The cumulative effect of 1,335 displaced workers across thirteen years amounts to approximately 103 workers per year on average, representing a relatively small fraction of Albemarle County's total employed workforce (estimated near 50,000). However, the sectoral and employer concentration creates uneven impacts: retail workers face greater long-term wage impacts than professional services workers, and displacement in declining sectors like Kmart retail carries different reemployment prospects than layoffs in stable or growing sectors.

The prevalence of layoffs in retail and hospitality suggests that significant portions of Albemarle County's workforce are employed in lower-wage, less-stable positions with fewer transferable skills. Workers displaced from Kmart or other retail establishments likely face longer jobless spells and lower reemployment wages than workers transitioning from General Dynamics or Saic. The policy implication is that generic workforce development services may be insufficient; sector-specific retraining and bridge employment programs could improve outcomes for displaced retail and hospitality workers.

The manufacturing and professional services notices suggest that Albemarle County has developed an economic base beyond the University of Virginia and regional services.

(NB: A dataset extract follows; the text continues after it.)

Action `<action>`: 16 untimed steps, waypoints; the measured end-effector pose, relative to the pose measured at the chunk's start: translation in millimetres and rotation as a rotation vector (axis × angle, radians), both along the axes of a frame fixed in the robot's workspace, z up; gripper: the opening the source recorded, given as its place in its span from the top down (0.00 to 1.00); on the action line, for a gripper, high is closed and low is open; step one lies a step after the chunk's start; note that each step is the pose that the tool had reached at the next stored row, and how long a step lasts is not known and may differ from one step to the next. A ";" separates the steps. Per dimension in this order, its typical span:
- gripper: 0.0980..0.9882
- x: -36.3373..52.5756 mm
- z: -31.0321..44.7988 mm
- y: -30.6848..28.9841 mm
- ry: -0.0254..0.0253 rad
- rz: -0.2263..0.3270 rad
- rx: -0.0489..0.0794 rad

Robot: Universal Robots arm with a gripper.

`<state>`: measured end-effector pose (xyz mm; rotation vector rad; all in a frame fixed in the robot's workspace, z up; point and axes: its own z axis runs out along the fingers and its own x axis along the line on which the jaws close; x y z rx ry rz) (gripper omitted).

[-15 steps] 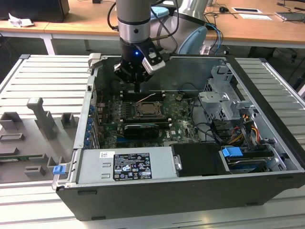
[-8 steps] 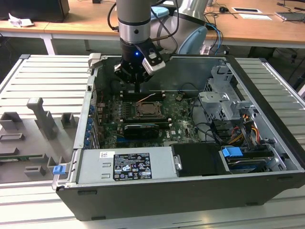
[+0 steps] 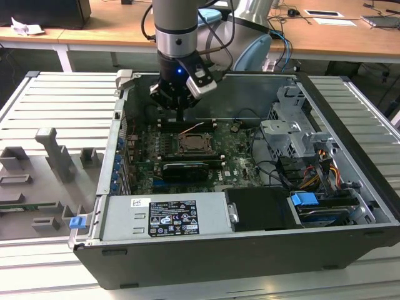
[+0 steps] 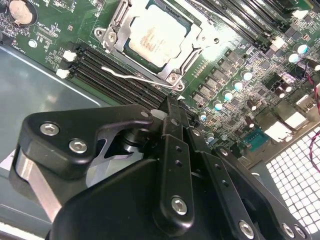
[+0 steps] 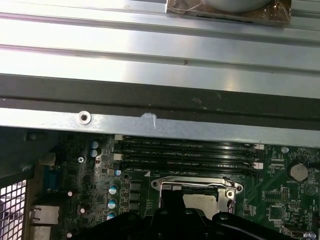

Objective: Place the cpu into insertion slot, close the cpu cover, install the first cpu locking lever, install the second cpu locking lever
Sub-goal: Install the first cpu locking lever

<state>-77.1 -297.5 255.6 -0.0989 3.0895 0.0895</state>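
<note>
The cpu (image 4: 155, 31) lies with its pale metal top up in the insertion slot (image 3: 190, 145) on the green board inside the open computer case. The cpu cover (image 4: 189, 54) is down around it, framing the chip. One thin wire locking lever (image 4: 132, 77) runs loose along the slot's side; in the exterior view a lever (image 3: 195, 127) angles up over the slot. My gripper (image 3: 180, 115) hangs just above the slot's far edge, shut with nothing between its fingers. Its tip (image 4: 169, 107) sits close to the lever. In the first wrist view the gripper (image 5: 172, 200) overlaps the slot's rim (image 5: 195, 184).
Black memory slots (image 5: 185, 150) lie between the slot and the case wall (image 5: 150, 122). A long black ribbed card (image 3: 185, 169), the power supply (image 3: 165, 215) and a drive cage (image 3: 290, 134) surround the board. Grey fixtures (image 3: 53, 150) stand on the table at the exterior view's left.
</note>
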 end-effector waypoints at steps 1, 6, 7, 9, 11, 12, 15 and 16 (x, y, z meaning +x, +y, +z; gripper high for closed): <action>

The presence of employers like Emerson Automation Solutions and the various government contractors indicates potential for growth in technical manufacturing and professional services employment—sectors that typically offer higher wage and career progression opportunities than retail or hospitality.

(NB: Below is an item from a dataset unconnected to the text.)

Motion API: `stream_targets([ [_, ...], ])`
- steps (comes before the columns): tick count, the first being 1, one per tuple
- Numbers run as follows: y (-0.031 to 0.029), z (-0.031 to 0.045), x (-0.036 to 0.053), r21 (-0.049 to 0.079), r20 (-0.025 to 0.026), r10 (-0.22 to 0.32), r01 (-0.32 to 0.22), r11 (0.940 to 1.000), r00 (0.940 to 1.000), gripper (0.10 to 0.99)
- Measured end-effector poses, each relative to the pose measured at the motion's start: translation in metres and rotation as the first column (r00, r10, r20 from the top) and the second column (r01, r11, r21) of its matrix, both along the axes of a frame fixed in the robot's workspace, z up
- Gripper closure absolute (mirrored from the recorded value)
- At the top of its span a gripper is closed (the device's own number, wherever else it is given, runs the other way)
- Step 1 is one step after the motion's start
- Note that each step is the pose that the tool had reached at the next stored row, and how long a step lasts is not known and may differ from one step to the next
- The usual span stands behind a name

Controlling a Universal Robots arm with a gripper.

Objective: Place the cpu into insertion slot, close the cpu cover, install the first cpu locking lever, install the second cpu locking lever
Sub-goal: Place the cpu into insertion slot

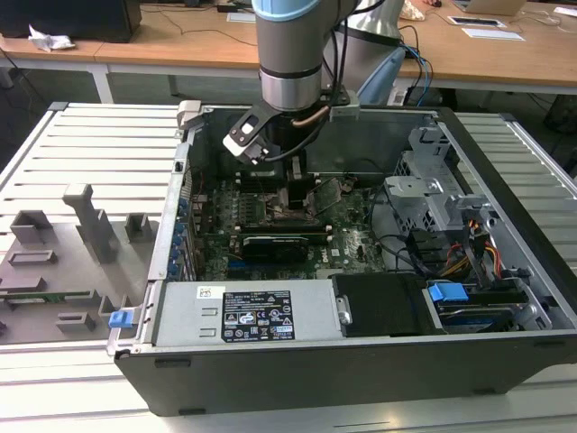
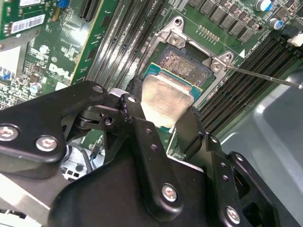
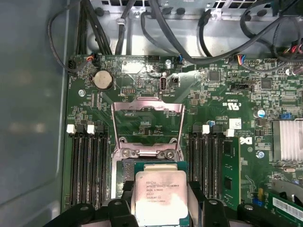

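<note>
My gripper (image 3: 161, 201) is shut on the cpu (image 3: 160, 196), a small square chip with a silver-beige top, one black finger (image 3: 127, 190) on each side. The chip sits directly over the insertion slot (image 2: 182, 64), whose dark contact field shows past its edge. I cannot tell whether the cpu touches the slot. The cpu cover (image 3: 147, 106) stands swung open beyond the slot. In the second wrist view the gripper (image 2: 163, 106) holds the cpu (image 2: 165, 101), and a thin locking lever (image 2: 265, 78) sticks out sideways. In the exterior view the gripper (image 1: 296, 194) reaches down into the computer case (image 1: 270, 379).
Black memory slots (image 3: 87, 165) flank the socket on both sides. Cables (image 3: 189, 42) run along the case wall, by a coin battery (image 3: 102, 79). A finned heat sink (image 3: 288, 139) lies to one side. A grey fixture tray (image 1: 72, 262) sits at the exterior view's left.
</note>
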State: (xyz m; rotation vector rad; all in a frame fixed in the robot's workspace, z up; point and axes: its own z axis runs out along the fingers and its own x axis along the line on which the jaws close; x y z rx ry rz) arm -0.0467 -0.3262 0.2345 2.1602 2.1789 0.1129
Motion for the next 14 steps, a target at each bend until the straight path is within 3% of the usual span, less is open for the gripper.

Virginia's strong state-level labor market conditions—with unemployment at 3.6 percent and initial jobless claims trending downward year-over-year—create favorable absorption conditions for displaced workers. However, Albemarle County's relative geographic isolation from major metropolitan labor markets (Richmond, Washington D.C.) means that workers without transportation or geographic mobility may face constraints in finding comparable reemployment.

Looking forward, Albemarle County's economic development strategy should focus on strengthening higher-skill employment sectors, supporting workforce retraining for workers in declining sectors, and fostering business environment conditions that attract manufacturing and professional services employers. The concentration of layoffs in historically declining sectors suggests that the county's economic challenges stem less from acute disruption than from structural adjustment to long-term competitive change. Proactive investment in worker readiness and advanced industry recruitment, coupled with supportive labor market conditions at the state and national levels, positions the county to manage ongoing sectoral transition effectively.